Convaincues que l’innovation est ce qui va permettre aux entreprises agroalimentaires françaises de se différencier, les institutions ont également revu leur dispositif de soutien. « Plus de 94 % des entreprises qui exportent aujourd’hui sont des sociétés qui innovent. Il est donc nécessaire d’aider les petites entreprises à structurer leur innovation », explique Ariane Voyatzakis, la responsable du pôle agroalimentaire de Bpifrance. Pour financer leurs snacks vegan et leurs petits pots bio, Camille Azoulai et Mikaël Aubertin ont pu compter sur l’accompagnement de la banque publique. Bpifrance propose un soutien à la faisabilité qui permet de soutenir les entreprises dans la phase de préparation de leur innovation. Étude du cadre juridique, des questions techniques, benchmarking : cette aide peut atteindre 50 000 euros. Elle est dédiée aux TPE, PME et ETI de moins de 2 000 salariés. À cela s’ajoutent des prêts à l’innovation dont la valeur peut atteindre plus de 3 millions d’euros. « Au total, entre 400 et 500 entreprises du secteur de l’agroalimentaire reçoivent, chaque année, un soutien à l’innovation de la part de Bpifrance », affirme Ariane Voyatzakis.
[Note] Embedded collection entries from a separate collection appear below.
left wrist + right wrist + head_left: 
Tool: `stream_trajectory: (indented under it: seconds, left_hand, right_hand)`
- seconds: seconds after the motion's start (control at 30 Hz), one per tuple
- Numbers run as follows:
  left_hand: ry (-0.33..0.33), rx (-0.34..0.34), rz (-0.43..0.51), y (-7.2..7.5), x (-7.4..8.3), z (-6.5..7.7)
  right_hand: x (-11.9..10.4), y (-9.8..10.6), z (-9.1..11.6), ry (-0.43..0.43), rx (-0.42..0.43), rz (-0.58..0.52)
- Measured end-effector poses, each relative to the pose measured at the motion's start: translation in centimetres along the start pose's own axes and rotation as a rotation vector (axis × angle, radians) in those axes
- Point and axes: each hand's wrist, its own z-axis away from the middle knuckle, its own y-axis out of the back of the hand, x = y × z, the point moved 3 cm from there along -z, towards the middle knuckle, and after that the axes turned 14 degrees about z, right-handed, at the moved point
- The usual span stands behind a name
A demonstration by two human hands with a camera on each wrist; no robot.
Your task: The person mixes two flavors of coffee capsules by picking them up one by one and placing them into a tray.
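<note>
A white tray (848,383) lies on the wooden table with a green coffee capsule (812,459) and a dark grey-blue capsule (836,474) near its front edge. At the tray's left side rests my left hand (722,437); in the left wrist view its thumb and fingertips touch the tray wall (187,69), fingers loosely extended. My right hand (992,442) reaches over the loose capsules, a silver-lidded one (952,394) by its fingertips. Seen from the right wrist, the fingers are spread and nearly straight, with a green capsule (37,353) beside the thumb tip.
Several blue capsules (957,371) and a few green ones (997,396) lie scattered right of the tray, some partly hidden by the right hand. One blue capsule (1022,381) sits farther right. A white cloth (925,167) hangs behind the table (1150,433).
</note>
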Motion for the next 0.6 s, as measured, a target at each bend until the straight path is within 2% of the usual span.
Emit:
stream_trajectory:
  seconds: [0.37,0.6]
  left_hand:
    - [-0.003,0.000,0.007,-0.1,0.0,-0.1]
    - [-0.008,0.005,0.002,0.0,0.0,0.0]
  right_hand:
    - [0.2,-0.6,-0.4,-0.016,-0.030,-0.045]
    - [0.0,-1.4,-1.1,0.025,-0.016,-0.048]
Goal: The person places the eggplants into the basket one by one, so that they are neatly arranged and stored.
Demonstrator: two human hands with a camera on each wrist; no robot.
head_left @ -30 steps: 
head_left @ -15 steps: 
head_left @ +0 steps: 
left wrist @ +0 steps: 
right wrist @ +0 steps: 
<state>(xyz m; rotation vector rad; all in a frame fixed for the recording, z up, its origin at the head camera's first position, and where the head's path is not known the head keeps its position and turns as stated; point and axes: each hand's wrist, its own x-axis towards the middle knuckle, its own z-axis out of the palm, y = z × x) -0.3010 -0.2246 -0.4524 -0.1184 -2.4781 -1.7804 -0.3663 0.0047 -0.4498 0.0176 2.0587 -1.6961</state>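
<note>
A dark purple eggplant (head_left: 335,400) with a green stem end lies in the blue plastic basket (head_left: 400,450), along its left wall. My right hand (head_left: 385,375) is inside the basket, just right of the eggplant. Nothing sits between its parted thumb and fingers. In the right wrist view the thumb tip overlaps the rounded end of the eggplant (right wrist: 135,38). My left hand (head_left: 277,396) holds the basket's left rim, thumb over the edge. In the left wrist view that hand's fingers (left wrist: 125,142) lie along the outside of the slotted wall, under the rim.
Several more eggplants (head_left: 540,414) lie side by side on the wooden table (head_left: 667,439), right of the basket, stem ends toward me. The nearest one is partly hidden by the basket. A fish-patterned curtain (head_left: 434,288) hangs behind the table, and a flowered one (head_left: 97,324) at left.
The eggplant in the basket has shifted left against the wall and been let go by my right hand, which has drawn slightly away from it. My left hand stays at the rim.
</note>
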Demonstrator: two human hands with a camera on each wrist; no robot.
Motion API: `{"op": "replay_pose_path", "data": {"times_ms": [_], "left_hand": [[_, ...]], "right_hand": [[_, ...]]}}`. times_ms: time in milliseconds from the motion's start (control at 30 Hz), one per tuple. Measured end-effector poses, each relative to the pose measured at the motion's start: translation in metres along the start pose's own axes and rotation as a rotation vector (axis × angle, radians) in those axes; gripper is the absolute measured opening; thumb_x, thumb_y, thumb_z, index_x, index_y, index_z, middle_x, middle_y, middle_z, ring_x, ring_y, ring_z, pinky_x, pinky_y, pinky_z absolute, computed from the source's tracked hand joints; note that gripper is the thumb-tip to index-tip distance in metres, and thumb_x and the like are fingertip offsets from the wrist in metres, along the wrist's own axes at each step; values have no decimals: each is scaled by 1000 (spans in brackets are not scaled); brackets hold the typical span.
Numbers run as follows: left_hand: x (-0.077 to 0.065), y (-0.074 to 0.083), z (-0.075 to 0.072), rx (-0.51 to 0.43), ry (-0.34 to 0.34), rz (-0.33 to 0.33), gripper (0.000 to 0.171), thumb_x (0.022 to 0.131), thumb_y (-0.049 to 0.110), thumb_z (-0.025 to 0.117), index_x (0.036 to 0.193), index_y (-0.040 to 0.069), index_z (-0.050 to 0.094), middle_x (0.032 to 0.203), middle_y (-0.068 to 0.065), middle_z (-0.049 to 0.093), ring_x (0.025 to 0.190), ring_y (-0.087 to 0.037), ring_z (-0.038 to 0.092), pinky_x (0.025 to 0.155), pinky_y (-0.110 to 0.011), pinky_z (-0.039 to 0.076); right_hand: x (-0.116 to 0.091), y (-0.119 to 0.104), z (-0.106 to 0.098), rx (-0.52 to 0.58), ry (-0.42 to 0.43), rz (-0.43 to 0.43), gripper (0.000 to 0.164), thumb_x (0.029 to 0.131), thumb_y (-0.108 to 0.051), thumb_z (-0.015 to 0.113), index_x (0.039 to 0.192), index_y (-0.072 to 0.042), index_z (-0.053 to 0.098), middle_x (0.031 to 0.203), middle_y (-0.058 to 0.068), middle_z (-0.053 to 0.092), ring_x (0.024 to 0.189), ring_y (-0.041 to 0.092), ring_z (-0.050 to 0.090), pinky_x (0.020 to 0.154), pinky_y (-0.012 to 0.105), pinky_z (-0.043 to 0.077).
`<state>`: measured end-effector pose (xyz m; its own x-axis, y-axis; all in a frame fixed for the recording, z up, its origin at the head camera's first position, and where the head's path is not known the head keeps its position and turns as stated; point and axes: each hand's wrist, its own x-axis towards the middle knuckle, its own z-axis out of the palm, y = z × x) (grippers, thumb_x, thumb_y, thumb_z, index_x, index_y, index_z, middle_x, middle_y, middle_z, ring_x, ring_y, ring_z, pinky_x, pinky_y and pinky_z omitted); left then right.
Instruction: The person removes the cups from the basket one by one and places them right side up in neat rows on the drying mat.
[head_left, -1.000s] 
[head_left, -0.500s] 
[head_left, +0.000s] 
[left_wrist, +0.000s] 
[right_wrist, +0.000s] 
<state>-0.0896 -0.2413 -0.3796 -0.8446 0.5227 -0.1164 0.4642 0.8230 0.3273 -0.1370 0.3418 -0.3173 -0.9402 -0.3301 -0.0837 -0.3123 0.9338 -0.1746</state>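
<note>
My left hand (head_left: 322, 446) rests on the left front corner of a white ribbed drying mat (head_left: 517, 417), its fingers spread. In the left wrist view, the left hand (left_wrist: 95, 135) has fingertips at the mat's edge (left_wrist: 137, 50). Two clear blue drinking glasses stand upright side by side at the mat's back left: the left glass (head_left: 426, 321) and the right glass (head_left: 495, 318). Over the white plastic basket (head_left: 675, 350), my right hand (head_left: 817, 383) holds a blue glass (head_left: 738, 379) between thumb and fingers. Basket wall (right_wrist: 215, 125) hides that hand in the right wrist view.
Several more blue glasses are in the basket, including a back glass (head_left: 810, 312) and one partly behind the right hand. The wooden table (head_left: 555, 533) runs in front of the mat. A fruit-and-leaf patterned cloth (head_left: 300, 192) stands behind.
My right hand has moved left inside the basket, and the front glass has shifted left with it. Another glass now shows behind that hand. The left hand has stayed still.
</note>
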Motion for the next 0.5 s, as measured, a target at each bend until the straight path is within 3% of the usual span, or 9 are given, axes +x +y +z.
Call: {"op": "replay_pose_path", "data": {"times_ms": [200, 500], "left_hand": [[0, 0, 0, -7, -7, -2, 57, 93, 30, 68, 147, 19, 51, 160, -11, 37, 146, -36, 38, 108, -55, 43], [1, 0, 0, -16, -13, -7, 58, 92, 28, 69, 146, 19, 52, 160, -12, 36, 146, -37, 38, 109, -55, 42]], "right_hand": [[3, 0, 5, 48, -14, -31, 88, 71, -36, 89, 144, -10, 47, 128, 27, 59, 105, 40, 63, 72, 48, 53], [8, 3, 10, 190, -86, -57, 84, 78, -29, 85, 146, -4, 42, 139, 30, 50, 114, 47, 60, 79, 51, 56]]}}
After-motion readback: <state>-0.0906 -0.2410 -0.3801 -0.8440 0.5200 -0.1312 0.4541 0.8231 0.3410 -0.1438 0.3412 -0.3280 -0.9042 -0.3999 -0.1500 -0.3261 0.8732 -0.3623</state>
Si l’environnement institutionnel est favorable à l’innovation, les chefs d’entreprise rencontrent toutefois des difficultés à trouver les partenaires industriels pour les accompagner. Mikaël Aubertin en a fait les frais lors du lancement de Good Goût. « C’est l’une des étapes qui nous a pris le plus de temps. Prise de risques, volumes trop faibles, cahiers des charges trop lourds, il y a une vraie frilosité de la part des industriels à se lancer dans un nouveau projet », se souvient l’entrepreneur qui travaille aujourd’hui avec le breton LarZul. Consciente du problème, Bpifrance a d’ailleurs décidé de travailler le sujet avec les entreprises du secteur qui intégreront le premier accélérateur dédié aux entreprises de l’agroalimentaire dont le lancement est prévu en janvier 2019.

Que deviennent les anciens du SIAL ?

Yooji: Pionnier de la babyfood bio

Médaille d’argent des produits innovants du Salon international de l’alimentation (Sial) de 2014, Yooji est l’exemple type de la PME innovante qui n’en finit pas de grimper. Lancée en 2013 à Agen, elle propose des produits surgelés bio pour bébé. Cinq ans après son lancement, Yooji, qui emploie déjà 40 salariés, envisage de s’exporter en Asie, dans la péninsule arabique et aux États-Unis. Pour soutenir sa croissance, l’entreprise a même reçu le soutien de Danone qui a participé à la levée de fonds réalisé en 2017.

Algama: Le pouvoir des algues

De la mayonnaise sans œuf ? De l’eau régénérante à base d’algues ? Ces produits innovants sont tout juste sortis de la tête des fondateurs d’Algama, une start-up francilienne, leader de la food tech. Une révolution culinaire qui s’appuie sur le pouvoir des micro-algues. Et la recette fait mouche : l’entreprise, qui a reçu les prix du public et de l’innovation au Sial 2016, vient d’ouvrir des bureaux à New York pour appuyer la commercialisation de ses produits.

Re-belle: La confiture anti-gaspi

Surfant sur la mode anti-gaspillage, Re-belle propose des confitures 100 % naturelles, fabriquées à partir de fruits invendus. Une idée simple mais qui a permis à Colette Rapp, la fondatrice de la marque, d’obtenir son ticket d’entrée au Sial en 2016. Depuis, le volume de production de l’entreprise a été triplé et un partenariat de distribution exclusif a été signé avec Monoprix. Pour faire face à la demande, Re-belle, qui dispose actuellement d’une seule cuisine, envisage de s’agrandir à d’autres ateliers en Ile-de-France.

 

Hari & co: Révolution flexitarienne

Le flexitarisme fait les beaux jours des start-up de la food tech française. Au premier rang d’entre elles, Hari & Co. Fleuron de la foodtech lyonnaise, Hari & Co, qui propose des steaks de légumineuses surgelés bio, a reçu un Sial d’or en 2016. Une récompense qui a boosté sa croissance. En 2018, Hari & Co, qui espère atteindre les 2,5 millions d’euros de chiffre d’affaires d’ici la fin de l’année, a levé 2,3 millions d’euros. Un capital qui devrait lui permettre de s’ouvrir à l’international.